- [Work instruction]
For this exercise, retype all the data exactly and exclude every image.

** Data shown follows **

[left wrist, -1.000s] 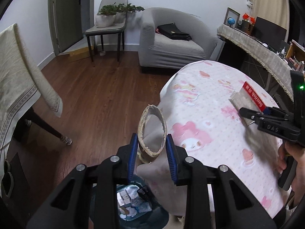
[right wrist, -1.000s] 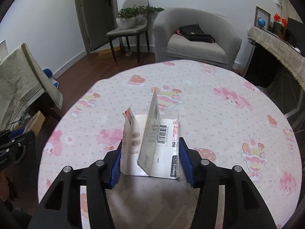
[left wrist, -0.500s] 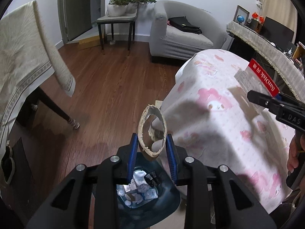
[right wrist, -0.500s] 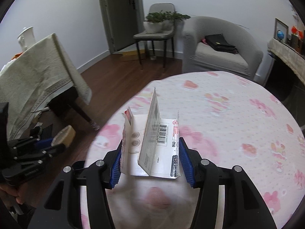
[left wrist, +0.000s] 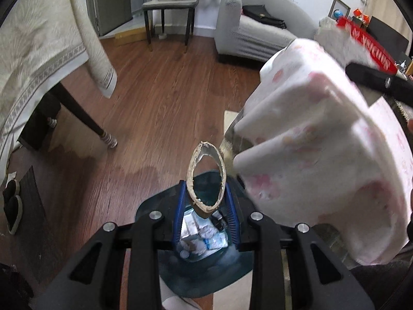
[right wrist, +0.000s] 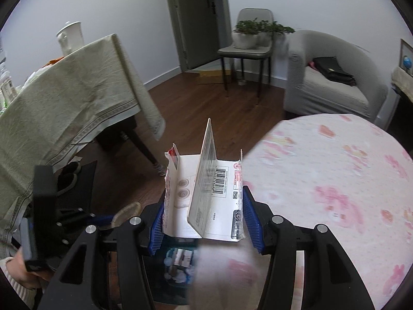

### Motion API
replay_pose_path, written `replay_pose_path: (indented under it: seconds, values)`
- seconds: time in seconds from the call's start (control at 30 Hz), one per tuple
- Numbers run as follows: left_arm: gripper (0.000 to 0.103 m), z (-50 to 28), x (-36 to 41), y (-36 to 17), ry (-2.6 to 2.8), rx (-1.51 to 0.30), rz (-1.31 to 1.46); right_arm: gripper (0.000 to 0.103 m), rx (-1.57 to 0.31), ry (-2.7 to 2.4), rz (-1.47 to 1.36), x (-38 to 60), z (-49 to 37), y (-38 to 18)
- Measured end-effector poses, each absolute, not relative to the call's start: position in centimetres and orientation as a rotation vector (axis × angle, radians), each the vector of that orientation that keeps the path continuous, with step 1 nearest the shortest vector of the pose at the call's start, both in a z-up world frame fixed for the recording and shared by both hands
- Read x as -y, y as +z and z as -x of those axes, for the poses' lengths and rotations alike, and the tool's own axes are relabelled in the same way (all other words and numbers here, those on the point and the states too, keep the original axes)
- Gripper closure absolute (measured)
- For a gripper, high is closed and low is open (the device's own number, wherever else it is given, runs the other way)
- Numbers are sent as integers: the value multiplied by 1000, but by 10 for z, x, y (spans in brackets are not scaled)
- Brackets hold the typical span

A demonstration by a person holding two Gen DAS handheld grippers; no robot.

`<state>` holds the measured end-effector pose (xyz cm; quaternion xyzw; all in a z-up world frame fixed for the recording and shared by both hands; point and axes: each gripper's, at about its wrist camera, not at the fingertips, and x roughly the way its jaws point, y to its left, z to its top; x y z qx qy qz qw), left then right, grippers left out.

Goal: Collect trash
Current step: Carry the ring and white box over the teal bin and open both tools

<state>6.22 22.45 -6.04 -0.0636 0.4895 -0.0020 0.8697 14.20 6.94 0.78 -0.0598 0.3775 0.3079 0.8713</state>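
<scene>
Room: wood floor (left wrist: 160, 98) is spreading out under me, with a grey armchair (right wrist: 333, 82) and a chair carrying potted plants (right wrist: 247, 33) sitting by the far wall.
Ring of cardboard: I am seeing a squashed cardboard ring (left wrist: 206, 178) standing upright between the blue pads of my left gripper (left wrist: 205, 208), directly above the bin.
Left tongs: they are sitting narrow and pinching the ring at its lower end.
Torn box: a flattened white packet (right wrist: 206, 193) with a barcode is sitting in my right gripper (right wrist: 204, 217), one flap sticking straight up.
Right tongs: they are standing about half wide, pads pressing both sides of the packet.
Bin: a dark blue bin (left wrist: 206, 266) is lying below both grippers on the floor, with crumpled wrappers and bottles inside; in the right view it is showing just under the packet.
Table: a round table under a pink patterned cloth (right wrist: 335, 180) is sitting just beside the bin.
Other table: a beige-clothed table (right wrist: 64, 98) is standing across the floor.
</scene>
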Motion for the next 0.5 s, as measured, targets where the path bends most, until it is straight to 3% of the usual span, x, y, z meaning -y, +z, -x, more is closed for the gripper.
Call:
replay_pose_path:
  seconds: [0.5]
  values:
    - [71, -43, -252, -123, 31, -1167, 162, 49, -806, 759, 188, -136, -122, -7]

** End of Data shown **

- [Reply]
[left wrist, -1.000s] 
[right wrist, -1.000s] 
[left wrist, -0.500s] 
[right wrist, -0.500s] 
[left wrist, +0.000s] 
[right wrist, +0.000s] 

### Motion API
replay_pose_path, written `replay_pose_path: (indented under it: seconds, values)`
- seconds: time in seconds from the call's start (control at 30 Hz), one per tuple
- Numbers run as follows: left_arm: gripper (0.000 to 0.103 m), z (-50 to 28), x (-36 to 41), y (-36 to 17), ry (-2.6 to 2.8), rx (-1.51 to 0.30), rz (-1.31 to 1.46); right_arm: gripper (0.000 to 0.103 m), rx (-1.57 to 0.31), ry (-2.7 to 2.4), rz (-1.47 to 1.36), x (-38 to 60), z (-49 to 37), y (-38 to 18)
- Measured end-effector poses, each absolute, not relative to the call's start: position in centimetres and orientation as a rotation vector (axis × angle, radians), each the vector of that orientation that keeps the path continuous, with step 1 nearest the shortest vector of the pose at the call's start, both in a z-up world frame fixed for the recording and shared by both hands
- Read x as -y, y as +z and z as -x of those axes, for the poses' lengths and rotations alike, and the tool's own axes are relabelled in the same way (all other words and numbers here, those on the point and the states too, keep the original axes)
- Gripper closure absolute (measured)
- For a gripper, high is closed and low is open (the device's own number, wherever else it is given, runs the other way)
- Numbers are sent as integers: the value multiplied by 1000, but by 10 for z, x, y (spans in brackets are not scaled)
- Brackets hold the typical span

A demonstration by a person holding two Gen DAS handheld grippers; no robot.

`<state>` holds the measured end-effector pose (xyz cm; quaternion xyzw; all in a z-up world frame fixed for the recording and shared by both hands; point and axes: each gripper's, at about its wrist camera, not at the fingertips, and x roughly the way its jaws point, y to its left, z to its top; x y z qx qy qz qw), left then right, grippers left out.

Goal: Collect trash
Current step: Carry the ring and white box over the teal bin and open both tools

<state>6.22 22.45 -6.04 -0.0636 0.4895 -0.0020 0.8697 14.20 6.94 0.78 -0.0598 0.3775 0.3079 0.8713</state>
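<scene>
Room: wood floor (left wrist: 160, 98) is spreading out under me, with a grey armchair (right wrist: 333, 82) and a chair carrying potted plants (right wrist: 247, 33) sitting by the far wall.
Ring of cardboard: I am seeing a squashed cardboard ring (left wrist: 206, 178) standing upright between the blue pads of my left gripper (left wrist: 205, 208), directly above the bin.
Left tongs: they are sitting narrow and pinching the ring at its lower end.
Torn box: a flattened white packet (right wrist: 206, 193) with a barcode is sitting in my right gripper (right wrist: 204, 217), one flap sticking straight up.
Right tongs: they are standing about half wide, pads pressing both sides of the packet.
Bin: a dark blue bin (left wrist: 206, 266) is lying below both grippers on the floor, with crumpled wrappers and bottles inside; in the right view it is showing just under the packet.
Table: a round table under a pink patterned cloth (right wrist: 335, 180) is sitting just beside the bin.
Other table: a beige-clothed table (right wrist: 64, 98) is standing across the floor.
</scene>
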Motion for the next 0.5 s, as measured, targets where the path bends most, until it is straight to 3% of the usual span, x, y, z meaning -y, +z, -x, more is closed for the gripper.
Call:
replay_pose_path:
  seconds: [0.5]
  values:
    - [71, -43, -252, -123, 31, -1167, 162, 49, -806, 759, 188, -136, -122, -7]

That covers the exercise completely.